Maintenant habitue-toi à la pensée que la mort n'est rien pour nous,
puisqu'il n'y a de bien et de mal que dans la sensation et la mort est
absence de sensation. Par conséquent, si l'on considère avec justesse
que la mort n'est rien pour nous, l'on pourra jouir de sa vie mortelle.

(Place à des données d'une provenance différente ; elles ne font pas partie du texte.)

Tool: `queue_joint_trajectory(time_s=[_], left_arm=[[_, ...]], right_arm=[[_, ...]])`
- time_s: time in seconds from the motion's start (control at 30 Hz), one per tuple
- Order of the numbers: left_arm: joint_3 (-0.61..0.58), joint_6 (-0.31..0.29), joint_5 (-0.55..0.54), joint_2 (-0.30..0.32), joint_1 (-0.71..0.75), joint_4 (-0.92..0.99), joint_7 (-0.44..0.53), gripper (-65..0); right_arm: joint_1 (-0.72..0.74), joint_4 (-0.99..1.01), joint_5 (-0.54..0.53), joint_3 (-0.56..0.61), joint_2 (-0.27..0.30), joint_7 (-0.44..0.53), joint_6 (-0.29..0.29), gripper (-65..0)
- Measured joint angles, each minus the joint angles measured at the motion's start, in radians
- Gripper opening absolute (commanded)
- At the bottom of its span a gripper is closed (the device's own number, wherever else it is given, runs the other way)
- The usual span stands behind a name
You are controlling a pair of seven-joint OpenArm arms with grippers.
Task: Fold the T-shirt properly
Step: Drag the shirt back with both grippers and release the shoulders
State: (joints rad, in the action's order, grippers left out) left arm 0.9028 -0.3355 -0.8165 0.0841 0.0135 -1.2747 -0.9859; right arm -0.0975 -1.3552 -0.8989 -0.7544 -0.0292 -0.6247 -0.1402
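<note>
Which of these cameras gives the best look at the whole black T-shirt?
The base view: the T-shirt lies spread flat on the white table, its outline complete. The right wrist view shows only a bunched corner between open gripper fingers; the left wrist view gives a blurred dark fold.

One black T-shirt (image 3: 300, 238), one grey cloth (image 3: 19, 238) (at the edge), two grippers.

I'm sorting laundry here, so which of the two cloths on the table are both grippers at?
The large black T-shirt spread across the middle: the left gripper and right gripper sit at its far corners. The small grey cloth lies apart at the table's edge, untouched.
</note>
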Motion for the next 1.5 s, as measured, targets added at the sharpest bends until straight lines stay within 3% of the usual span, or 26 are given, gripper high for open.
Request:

On cessera de l'augmenter d'un temps infini et l'on supprimera le regret
de n'être pas éternel. Car il ne reste plus rien d'affreux dans la vie
quand on a parfaitement compris qu'il n'y a pas d'affres après cette
vie. Il faut donc être sot pour dire avoir peur de la mort, non pas
parce qu'elle serait un événement pénible, mais parce qu'on tremble en
l'attendant. De fait, cette douleur, qui n'existe pas quand on meurt,
est crainte lors de cette inutile attente !
Ainsi le mal qui
effraie le plus, la mort, n'est rien pour nous, puisque lorsque nous
existons la mort n'est pas là et lorsque la mort est là nous n'existons
pas. Donc la mort n'est rien pour ceux qui sont en vie, puisqu'elle n'a
pas d'existence pour eux, et elle n'est rien pour les morts, puisqu'ils
n'existent plus. Mais la plupart des gens tantôt fuient la mort comme le
pire des maux et tantôt l'appellent comme la fin des maux. Le
philosophe ne craint pas l'inexistence, car l'existence n'a rien à voir
avec l'inexistence, et puis l'inexistence n'est pas un méfait.
Lettre à Ménécée, trad. trad. E. Boyancé P.U.F.